Dan Fagin won the Pulitzer Prize for General Nonfiction in 2014 for TOM’S RIVER.
Dan Fagin
When the chemical company Ceiba Geigy first opened a chemical plant in Tom’s River, New Jersey, the townspeople rejoiced. Finally, a chance for some well-paying jobs, they thought. What they didn’t know was that they’d entered into a Faustian bargain — good jobs in exchange for their children’s health. When they finally found out what was making their kids sick with cancer, they mounted a years-long struggle with the company to clean up the waste and compensate them for their losses.
In riveting prose, prize-winning science journalist Dan Fagin takes the reader on an in-depth exploration of how the Tom’s River cancer cluster came to be. Along the way, he explains the science and history of epidemiology, how science becomes a battleground between truth and spin, and tells the stories of some very courageous parents and children.
Dan Fagin directs the Science, Health, and Environmental Reporting Program at New York University. For fifteen years, he was the environmental writer at Newsday, where he was twice a principal member of reporting teams that were finalists for the Pulitzer Prize. His articles on cancer epidemiology won the Science Journalism Award of the American Association for the Advancement of Science and the Science in Society Award of the National Association of Science Writers.
Read an excerpt from Dan Fagin’s book TOM’S RIVER
Ed Brown
http://www.unacceptablelevels.com/
When Ed Brown’s wife went through a miscarriage before giving birth to her first child — and then another before giving birth to her second, the couple began to wonder if it was something in their environment that was making it hard for them to bring a pregnancy to term.
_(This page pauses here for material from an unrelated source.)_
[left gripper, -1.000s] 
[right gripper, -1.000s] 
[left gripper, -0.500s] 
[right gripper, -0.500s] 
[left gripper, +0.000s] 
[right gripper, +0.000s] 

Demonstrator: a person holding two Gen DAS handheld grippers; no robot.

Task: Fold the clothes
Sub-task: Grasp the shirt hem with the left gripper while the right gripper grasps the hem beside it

When Brown began researching his environment, he began to learn that his children, like everyone’s, are exposed to thousands of man-made chemicals interacting with each other — and putting them — and us — at risk. From phthalates in rubber duckies to pesticides in our food, from the toxic sludge sprayed on crops to the neurotoxins in our water and spewed into our air, chemical exposures are causing rates of cancer, birth defects and neurological disorders like autism to skyrocket.
Ed Brown put what he discovered into his film UNACCEPTABLE LEVELS. Like Gasland and Food, Inc, it combines personal story with expert interviews to put the pieces of puzzle together of environmental toxins — and what we can do about it.
UNACCEPTABLE LEVELS has won numerous awards, including recognition from the ECO Environmental Film Festival (2012) and the FIFE International Film Festival (2013).